“He/she made such a good effort at the start.”
“It seemed so promising.”
“I’ve given up so much.”
These are common reasons that are used to justify remaining in a relationship that’s no longer working and they all neglect to take something critical into account:
Anything that’s considered to be a contribution is the cost of getting involved.
It’s what’s known in business and decision-making terms as a sunk cost. It means that the cost has already been incurred and it can’t be undone or recovered. That might be investing in equipment, research, or advertising or from a decision-making perspective, it’s what’s invested before having to make the decision.
We cannot date someone or enter into a relationship with them without investing time, energy, effort and emotion.
Granted we can be wise with our investment by doing our due diligence (as opposed to cost cutting and trying to skate by on the bare minimum) but whichever way you slice it, relationships including the ones that never see the light of day because they go bust before they take flight and the ones wheee it becomes clear that each party wants different things, take investment.
We can’t keep score with an itemised bill of everything we think we’ve been and done that we think obliges us the relationship we want.
Keep in mind as well that it’s all relative because what feels like passing a kidney stone for some is something others give and receive freely.
What so many of us fall into the trap of doing is conflating the decision to invest with the potential of the relationship, when in truth they’re unrelated.
Some of us invest blindly, going all-in because we mistake intensity for intimacy. Some of us invest regardless of code amber and red warnings telling us otherwise because we become fixated on the goal of achieving what we want without caring enough about how we get it and the damage we incur en route or following the achievement. Some of us invest because we on some level hope that the other party will feel obliged to reciprocate, neglecting to recognise that directly or inadvertently trying to people please someone into giving us the relationship we want is shortcode for guilting them.
When we get hung up on what we feel that we’ve invested and we hang around to get a return on investment (ROI), it’s time to ask ourselves: Why do I need for my partner to feel bad so that I can get what I want?
Really it’s the difference between coercion and collaboration, feeling victimised or taking responsibility for how you want to feel and continue to feel.
When we are trying to figure out whether to stay or go, that decision has got to put aside the sunk costs. That past time, energy, emotion and effort are done. Those contributions were made at a different time under a different set of circumstances with a lesser knowledge than what we have right now.
To be honest, most people make a good effort at the start of the relationship. Chris Rock calls it meeting each other’s representatives. Basically I don’t recommend hanging your hat on the beginning because relationships and people unfold–the beginning where it’s honeymoon is the phase before the relationship started. It’s amazing what people will come across as when they want to get into our pants, are running from their ex, have overestimated their interest or capacity to commit, or they’re quite simply high on newness and possibilities.
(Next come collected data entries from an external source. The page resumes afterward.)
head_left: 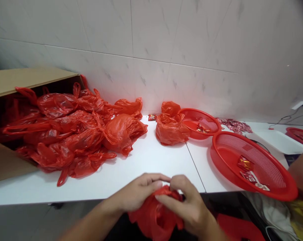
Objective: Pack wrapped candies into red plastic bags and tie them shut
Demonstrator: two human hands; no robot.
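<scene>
At the table's front edge, my left hand (141, 190) and my right hand (188, 204) both grip the gathered top of a red plastic bag (158, 217). The fingers of both hands curl around its bunched rim, and the bag hangs below them; its contents are hidden. Beyond my hands, another red plastic bag (170, 129) stands upright on the white table (151, 157), touching a shallow red basket (204, 115). To the left lies a heap of tied red bags (73, 130), spilling out of a cardboard box (30, 80).
A larger red basket (231, 157) with a few small wrapped packets overhangs the front edge at right. Behind it lie red-and-white packets (235, 126) and a white tray (279, 142). Another person's arm (300, 167) shows at far right. A tiled wall (151, 40) stands behind.
</scene>
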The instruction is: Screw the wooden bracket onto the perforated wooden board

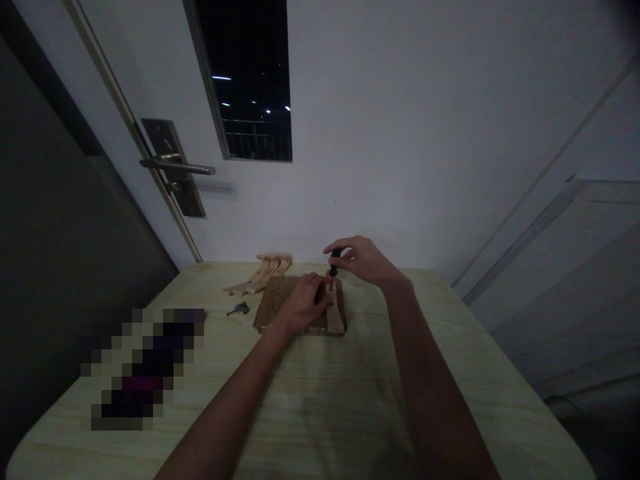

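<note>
My right hand [363, 259] grips the black handle of a screwdriver [334, 262], which stands upright with its tip down on a pale curved wooden piece [336, 319]. That piece lies along the right edge of a brown wooden board [280, 293] with a cut-out pattern. My left hand [304, 303] lies over the board, its fingers reaching to the pale piece beside the screwdriver tip. Whether those fingers pinch anything cannot be made out; they appear to press the piece against the board.
Several more curved wooden pieces [270, 272] lie at the table's back edge. A small pile of screws [241, 308] sits left of the board. A pixelated dark object [155, 363] is on the left of the table [320, 400]. Behind stands a white door with a handle [183, 165].
</note>
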### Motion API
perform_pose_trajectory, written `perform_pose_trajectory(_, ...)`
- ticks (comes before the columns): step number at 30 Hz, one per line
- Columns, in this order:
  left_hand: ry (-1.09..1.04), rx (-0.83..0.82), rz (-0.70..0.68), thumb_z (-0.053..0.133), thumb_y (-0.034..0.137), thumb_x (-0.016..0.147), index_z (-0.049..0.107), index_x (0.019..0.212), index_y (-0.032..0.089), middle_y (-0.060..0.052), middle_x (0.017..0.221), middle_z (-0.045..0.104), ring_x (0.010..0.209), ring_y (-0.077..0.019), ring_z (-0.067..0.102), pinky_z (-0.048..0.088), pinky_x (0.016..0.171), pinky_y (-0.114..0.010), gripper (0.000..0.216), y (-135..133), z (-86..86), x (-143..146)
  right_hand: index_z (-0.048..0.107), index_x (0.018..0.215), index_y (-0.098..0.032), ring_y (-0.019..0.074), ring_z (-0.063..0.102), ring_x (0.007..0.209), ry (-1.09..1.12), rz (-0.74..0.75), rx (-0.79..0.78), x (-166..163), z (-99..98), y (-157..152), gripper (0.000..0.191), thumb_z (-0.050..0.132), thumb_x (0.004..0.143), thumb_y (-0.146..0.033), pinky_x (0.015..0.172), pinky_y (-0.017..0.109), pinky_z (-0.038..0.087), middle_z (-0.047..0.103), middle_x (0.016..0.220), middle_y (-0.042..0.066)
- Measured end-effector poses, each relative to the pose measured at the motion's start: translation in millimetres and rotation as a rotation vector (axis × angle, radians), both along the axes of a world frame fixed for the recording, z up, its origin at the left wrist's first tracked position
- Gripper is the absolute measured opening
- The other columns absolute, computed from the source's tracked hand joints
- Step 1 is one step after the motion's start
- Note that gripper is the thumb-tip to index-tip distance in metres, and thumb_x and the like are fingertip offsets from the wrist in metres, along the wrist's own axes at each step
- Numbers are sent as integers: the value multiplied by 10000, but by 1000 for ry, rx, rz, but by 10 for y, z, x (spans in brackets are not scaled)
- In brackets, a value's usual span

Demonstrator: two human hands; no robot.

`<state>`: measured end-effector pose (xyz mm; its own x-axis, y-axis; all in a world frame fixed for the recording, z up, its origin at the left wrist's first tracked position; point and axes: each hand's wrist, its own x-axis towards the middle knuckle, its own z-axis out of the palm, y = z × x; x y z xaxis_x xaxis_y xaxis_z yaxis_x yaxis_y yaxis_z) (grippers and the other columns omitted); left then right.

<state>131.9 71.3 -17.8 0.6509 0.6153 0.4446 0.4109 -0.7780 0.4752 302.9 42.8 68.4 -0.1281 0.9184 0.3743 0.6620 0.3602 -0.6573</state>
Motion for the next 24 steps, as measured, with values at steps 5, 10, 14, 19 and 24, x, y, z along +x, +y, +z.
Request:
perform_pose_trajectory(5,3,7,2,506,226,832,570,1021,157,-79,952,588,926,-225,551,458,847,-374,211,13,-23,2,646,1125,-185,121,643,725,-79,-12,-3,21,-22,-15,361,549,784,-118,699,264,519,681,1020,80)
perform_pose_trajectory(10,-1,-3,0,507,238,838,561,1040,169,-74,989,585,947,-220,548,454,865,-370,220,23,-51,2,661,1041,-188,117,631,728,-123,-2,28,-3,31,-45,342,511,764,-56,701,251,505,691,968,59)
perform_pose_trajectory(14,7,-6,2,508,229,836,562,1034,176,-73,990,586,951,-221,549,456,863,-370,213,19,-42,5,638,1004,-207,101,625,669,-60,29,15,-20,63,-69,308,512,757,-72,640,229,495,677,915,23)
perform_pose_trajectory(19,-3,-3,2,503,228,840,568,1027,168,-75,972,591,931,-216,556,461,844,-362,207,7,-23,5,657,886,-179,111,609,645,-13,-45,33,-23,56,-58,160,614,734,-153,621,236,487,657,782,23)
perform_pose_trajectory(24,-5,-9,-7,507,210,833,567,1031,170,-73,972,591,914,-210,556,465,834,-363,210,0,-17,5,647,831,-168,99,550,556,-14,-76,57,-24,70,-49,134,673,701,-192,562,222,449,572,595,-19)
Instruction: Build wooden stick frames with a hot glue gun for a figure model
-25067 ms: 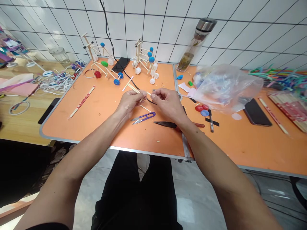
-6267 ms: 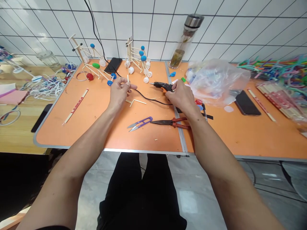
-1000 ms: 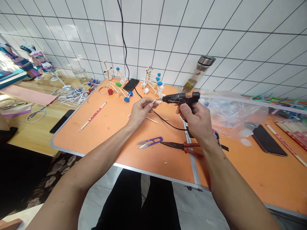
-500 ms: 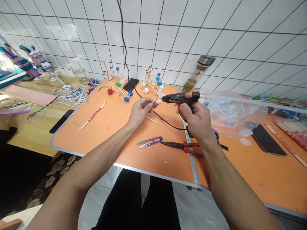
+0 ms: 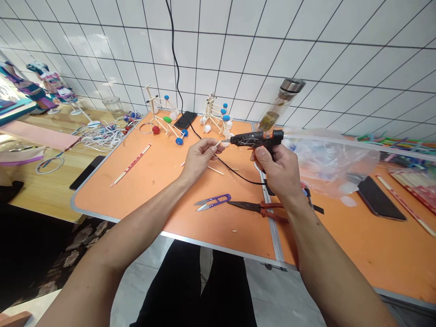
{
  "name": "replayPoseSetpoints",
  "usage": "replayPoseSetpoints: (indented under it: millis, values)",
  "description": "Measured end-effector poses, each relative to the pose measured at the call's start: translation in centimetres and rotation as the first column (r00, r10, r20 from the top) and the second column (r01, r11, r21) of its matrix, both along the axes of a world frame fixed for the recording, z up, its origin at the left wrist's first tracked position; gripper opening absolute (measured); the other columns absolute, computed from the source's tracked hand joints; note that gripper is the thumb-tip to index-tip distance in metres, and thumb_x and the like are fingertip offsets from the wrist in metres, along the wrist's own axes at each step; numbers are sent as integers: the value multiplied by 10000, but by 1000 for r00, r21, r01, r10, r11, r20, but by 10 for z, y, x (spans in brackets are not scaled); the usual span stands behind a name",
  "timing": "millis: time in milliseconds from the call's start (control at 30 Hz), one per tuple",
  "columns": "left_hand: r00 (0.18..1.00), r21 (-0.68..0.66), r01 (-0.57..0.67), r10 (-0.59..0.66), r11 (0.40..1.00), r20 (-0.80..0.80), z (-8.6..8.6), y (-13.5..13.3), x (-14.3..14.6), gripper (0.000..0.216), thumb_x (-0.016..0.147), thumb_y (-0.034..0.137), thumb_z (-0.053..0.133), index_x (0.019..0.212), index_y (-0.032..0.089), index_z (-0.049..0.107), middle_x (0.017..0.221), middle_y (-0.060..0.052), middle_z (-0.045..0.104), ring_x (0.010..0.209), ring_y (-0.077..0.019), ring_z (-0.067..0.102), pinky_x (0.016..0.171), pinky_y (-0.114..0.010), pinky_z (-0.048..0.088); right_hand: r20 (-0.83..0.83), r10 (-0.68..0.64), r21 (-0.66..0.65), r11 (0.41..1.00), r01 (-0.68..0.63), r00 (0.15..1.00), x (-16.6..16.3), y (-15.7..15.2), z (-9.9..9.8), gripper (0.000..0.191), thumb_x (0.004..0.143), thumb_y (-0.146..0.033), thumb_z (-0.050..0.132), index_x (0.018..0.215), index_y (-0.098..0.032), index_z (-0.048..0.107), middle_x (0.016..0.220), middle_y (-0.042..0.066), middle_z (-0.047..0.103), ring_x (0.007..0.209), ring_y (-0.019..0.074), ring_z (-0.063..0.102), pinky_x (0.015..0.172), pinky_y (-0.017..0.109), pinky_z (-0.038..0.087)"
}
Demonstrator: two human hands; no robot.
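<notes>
My gun point(image 5: 256, 140) looks plastic, with a metal nozzle point(image 5: 226, 141); my stick point(image 5: 218, 144), matt wood. Smooth table point(image 5: 190, 218) at centre, crinkled plastic bag point(image 5: 335, 170) at right, glossy tiles point(image 5: 213, 54) across the top.

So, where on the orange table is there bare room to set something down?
The orange table looks bare between the wrapped chopsticks and left forearm, and between the far-right phone and near edge. The back is crowded with stick models, a bottle and a plastic bag; snips and pliers lie mid-front.

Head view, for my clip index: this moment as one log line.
left hand: pinching stick; right hand: gripping glue gun; nozzle: by stick's end; purple snips: on table
</notes>
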State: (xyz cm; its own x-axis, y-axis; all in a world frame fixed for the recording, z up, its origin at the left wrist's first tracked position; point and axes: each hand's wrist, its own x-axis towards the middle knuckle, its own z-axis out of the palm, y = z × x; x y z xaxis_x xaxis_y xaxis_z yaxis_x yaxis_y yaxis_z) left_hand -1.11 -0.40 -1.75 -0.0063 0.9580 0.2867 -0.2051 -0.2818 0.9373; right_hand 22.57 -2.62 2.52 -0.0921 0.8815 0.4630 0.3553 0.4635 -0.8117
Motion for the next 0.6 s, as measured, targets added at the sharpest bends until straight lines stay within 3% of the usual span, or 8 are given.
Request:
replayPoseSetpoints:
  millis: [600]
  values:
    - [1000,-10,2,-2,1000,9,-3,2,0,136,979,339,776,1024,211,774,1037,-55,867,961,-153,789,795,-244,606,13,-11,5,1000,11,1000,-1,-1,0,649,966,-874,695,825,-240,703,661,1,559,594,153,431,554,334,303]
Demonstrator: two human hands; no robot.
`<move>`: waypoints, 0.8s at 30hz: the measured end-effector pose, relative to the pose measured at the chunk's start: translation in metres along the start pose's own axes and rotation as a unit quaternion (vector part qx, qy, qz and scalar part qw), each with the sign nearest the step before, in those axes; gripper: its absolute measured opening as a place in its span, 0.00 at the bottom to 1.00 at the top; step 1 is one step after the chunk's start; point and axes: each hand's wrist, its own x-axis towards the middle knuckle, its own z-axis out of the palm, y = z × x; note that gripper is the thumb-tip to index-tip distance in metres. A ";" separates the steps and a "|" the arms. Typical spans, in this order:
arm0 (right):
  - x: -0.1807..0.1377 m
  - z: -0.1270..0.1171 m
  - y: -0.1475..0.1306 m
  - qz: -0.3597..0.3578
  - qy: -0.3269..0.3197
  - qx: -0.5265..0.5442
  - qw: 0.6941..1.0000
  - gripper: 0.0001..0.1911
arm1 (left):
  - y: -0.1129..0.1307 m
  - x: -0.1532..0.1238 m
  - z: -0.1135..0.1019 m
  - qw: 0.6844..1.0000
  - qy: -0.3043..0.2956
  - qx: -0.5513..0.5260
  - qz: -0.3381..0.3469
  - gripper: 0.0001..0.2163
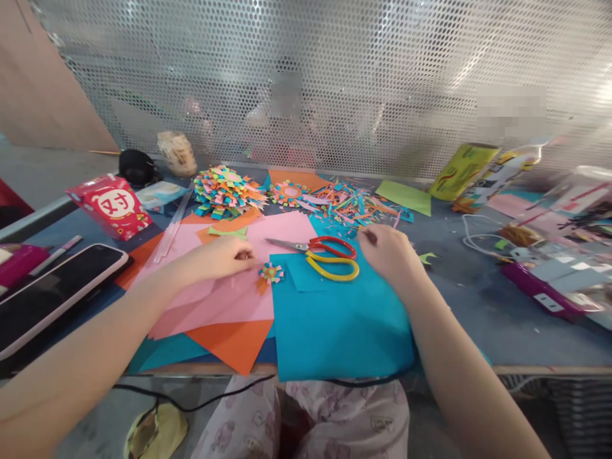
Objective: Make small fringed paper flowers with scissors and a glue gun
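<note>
Head view: left hand above pink paper; grip loosely curled, contents hidden, so cannot tell whether anything is pinched; just beside it, small paper flower, straddling the seam of pink paper and blue sheet, seemingly put there for easy reach.

Right hand by the far right corner of blue sheet; grip bunched and turned downward, gap hidden; again cannot tell what, if anything, is held.

Between the two, scissors, lying flat and unheld; blades toward left hand, red and yellow handles toward right, perhaps laid so to suit a right-handed take-up; beneath, a smaller blue piece on blue sheet, probably stacked as ready stock.

Farther out, along the back of the counter: layered paper ball, flat paper flower, heap of cut strips; likely set rearward to spare elbow room; at far left, phone and red box; presumably out to the side to avoid crowding the paper.
</note>
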 end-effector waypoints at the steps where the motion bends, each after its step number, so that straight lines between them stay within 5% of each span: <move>1: 0.001 -0.002 0.004 0.012 0.012 -0.008 1.000 0.11 | -0.001 0.000 -0.001 1.000 0.027 0.006 0.006 0.14; 6: 0.004 -0.005 0.012 0.024 0.030 -0.017 0.999 0.09 | -0.009 0.001 -0.008 0.968 0.163 -0.154 0.107 0.12; 12: -0.004 0.009 -0.010 -0.197 -0.105 0.005 0.975 0.15 | -0.027 0.010 -0.021 0.885 0.333 -0.288 0.150 0.08; 14: -0.007 0.015 -0.014 -0.220 -0.126 -0.001 0.967 0.15 | -0.032 0.011 -0.023 0.875 0.362 -0.278 0.158 0.10; 24: 0.005 0.027 -0.009 -0.280 -0.178 -0.032 0.943 0.15 | -0.009 0.003 -0.004 0.918 0.260 -0.279 0.106 0.11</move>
It’s more than OK for us to have seen promise in the relationship but it only represents our understanding at that time. If the subsequent actions and values are at odds with that promise, we have a duty of care to ourselves and the relationship to get into reality so that we can come from a place of acceptance and decide to stay or go authentically. The whole idea of moving from being strangers with someone to being in a relationship is because we see promise but want to find out if that’s legit. Our vision of the potential isn’t a contract written in blood.
If it’s coming down to feeling as if we’ve given up a great deal [for the relationship], this is where we have to be particularly careful, as justifying sacrifices that maybe at one time were billed as ‘acts of giving’ we were willing to make because we thought things were going a certain way, keeps us in something long past its sell-by-date. We have to be honest about what we feel we’ve given up and if they’re the things that matter like our dignity, integrity, reality, family and friends etc, we need to halt because there will only be more pain ahead if we keep waiting to be paid back.
There is no paying back so we have to take responsibility for our contribution and choose mindfully.
It doesn’t make sense for us to stay in a relationship where what we feel was good about it is in the past, because we’re only making ourselves feel bad by staying. We’re holding ourselves hostage to a situation on the basis that the other party, if we’re pleasing enough, they will feel sufficiently inspired to feel and behave in a way that credits us for the previous, time, energy, effort and emotions ‘spent’.
That’s our agenda not a joint agenda.
Sure, we have memories, good times and the like but if we’re at the point where we’re having an internal battle about whether to stay or go, we need to pay attention to what is and the net content of our relationship. What we can’t do is make a decision based on fear of not getting ROI on a previous decision because we run the major risk of doing things for the wrong reasons. We might stay with Bob because we’re trying to make up for the Tom decisions and so on and so on.
Park the past decisions and look at the fresh decision. When you consider how things have been and who each of you are in the relationship now, how does that affect your decision? When you accept reality, is it at odds with the reasons why you invested?
Truly loving, healthy relationships will always have logical reasons based on what is. Don’t block your own happiness and extend your pain out of an irrational desire to recoup what was.